The primary risk with a firm fixed-price contract of this magnitude ($60 million) and long duration (over 2000 days) is the potential for the contractor to incur losses if costs escalate beyond initial estimates, or if the scope of work expands significantly without corresponding price adjustments through change orders. For the government, the risk lies in potentially overpaying if the initial price was not sufficiently competitive or if the contractor inflates costs to cover perceived risks. Scope creep is a major concern; poorly defined requirements can lead to numerous, costly change orders that negate the fixed-price benefit. Additionally, contractor performance risk is present; a less experienced or poorly managed contractor could lead to delays, quality issues, and potential project failure, even under a fixed-price agreement.
What does the 'Commercial and Institutional Building Construction' classification imply about the services delivered under this contract?
The 'Commercial and Institutional Building Construction' classification (NAICS 236220) indicates that the contract likely involves the construction, alteration, or repair of non-residential buildings such as office buildings, warehouses, factories, schools, hospitals, and government facilities. This could encompass a wide range of activities, including site preparation, foundation work, structural erection, installation of building systems (HVAC, electrical, plumbing), interior finishing, and potentially exterior improvements. For this specific contract with the Army, it suggests the work is related to building or outfitting facilities used for military operations, administration, or support, rather than housing or purely residential structures. The scope could range from new construction to major renovations or specialized outfitting for specific military equipment or functions.

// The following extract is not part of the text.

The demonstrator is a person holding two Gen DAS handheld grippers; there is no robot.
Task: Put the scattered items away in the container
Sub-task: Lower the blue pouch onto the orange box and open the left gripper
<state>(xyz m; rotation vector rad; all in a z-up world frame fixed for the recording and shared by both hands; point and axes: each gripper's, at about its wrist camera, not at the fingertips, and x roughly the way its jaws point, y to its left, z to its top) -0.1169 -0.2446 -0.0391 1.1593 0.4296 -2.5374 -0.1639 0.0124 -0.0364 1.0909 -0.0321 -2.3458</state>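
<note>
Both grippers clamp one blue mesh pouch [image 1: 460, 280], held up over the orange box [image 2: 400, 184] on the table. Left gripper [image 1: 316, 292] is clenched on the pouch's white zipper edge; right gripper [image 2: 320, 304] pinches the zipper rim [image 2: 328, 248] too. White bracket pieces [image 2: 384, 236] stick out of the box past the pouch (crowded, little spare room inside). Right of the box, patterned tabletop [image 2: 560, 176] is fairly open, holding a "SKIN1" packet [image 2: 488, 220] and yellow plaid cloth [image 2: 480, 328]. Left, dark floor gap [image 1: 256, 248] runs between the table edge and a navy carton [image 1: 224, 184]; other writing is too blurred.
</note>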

How does the contract duration of over 2000 days (approx. 5.5 years) impact the overall value and risk assessment?
A contract duration exceeding 2000 days signifies a long-term, complex project, likely involving multiple phases or extensive build-out. This extended timeline increases the risk of cost escalation due to inflation, material price fluctuations, and potential changes in regulatory requirements over the project's life. For the government, it necessitates sustained oversight and program management. From a value perspective, a longer duration might allow for more phased payments, potentially easing upfront budget impacts. However, it also means the government is committed to this expenditure over a prolonged period. The risk is mitigated somewhat by the firm fixed-price nature, but the contractor must carefully factor in long-term cost projections. The extended period also increases the likelihood of unforeseen challenges arising, requiring robust contract management to address them effectively.
What is the significance of the contract award type being 'DEFINITIVE CONTRACT'?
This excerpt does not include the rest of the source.